Take the lines below from the one with "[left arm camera" through the one with "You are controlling" and print only them, exactly. Don't print the pictures.

#### DATA UNDER STUDY

________________________________________

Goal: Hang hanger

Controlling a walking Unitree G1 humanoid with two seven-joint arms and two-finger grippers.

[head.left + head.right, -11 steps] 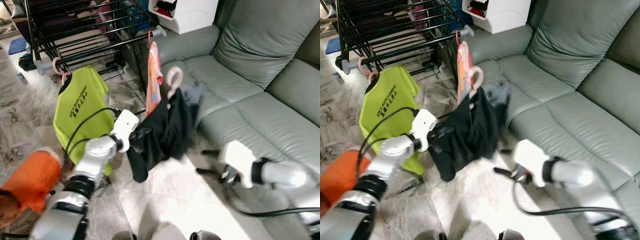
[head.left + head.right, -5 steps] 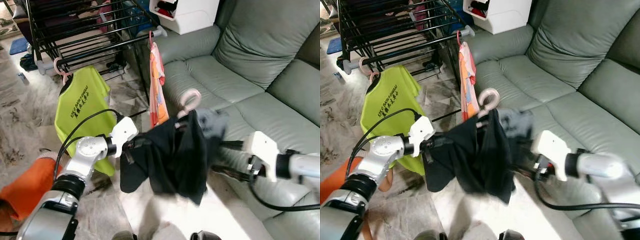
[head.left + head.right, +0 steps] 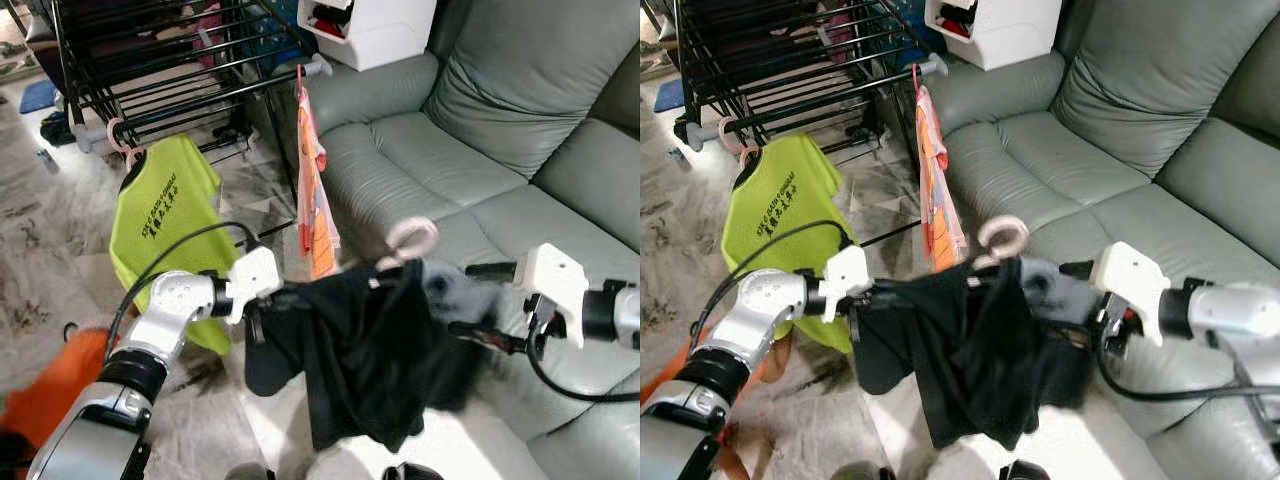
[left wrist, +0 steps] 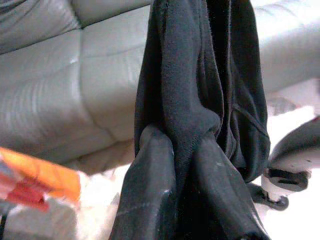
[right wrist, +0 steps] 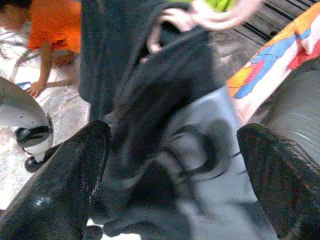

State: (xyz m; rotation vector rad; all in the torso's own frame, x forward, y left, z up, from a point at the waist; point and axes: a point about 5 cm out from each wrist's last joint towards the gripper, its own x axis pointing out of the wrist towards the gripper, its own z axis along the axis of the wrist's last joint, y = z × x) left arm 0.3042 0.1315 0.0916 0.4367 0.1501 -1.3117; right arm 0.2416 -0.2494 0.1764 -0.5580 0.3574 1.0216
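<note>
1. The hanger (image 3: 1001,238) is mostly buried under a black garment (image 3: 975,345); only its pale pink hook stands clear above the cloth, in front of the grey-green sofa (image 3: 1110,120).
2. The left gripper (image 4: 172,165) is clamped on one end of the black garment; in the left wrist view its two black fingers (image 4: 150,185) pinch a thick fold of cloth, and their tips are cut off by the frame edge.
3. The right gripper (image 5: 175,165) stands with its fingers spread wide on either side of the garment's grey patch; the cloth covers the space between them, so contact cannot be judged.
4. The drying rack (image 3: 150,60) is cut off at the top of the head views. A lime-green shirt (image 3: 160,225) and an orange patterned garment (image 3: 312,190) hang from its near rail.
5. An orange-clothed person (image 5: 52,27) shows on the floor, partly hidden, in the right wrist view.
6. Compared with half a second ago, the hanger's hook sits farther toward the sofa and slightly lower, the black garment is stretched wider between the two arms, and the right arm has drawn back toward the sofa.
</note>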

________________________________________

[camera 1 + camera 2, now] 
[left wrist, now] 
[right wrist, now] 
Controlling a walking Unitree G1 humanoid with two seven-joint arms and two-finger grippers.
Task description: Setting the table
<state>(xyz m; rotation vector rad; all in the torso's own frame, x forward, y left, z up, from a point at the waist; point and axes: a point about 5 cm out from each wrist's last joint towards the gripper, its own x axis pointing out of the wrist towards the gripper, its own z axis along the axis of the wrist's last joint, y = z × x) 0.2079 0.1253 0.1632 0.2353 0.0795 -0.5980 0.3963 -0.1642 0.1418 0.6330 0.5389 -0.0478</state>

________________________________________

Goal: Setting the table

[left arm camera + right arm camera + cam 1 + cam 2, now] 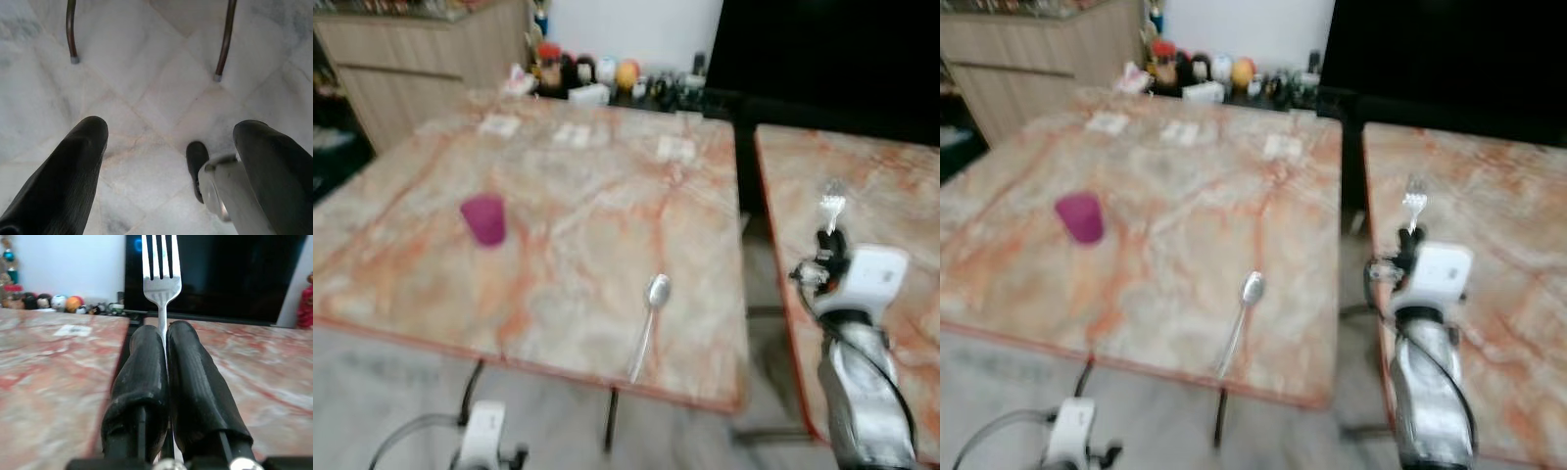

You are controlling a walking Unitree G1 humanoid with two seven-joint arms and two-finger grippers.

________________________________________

#### SOLUTION TO THIS TASK
[left arm camera + right arm camera + cam 1 + cam 2, now] 

You are controlling a walking Unitree G1 humanoid with two seven-joint arms and two-finger grippers.

The exercise has been carried out completely.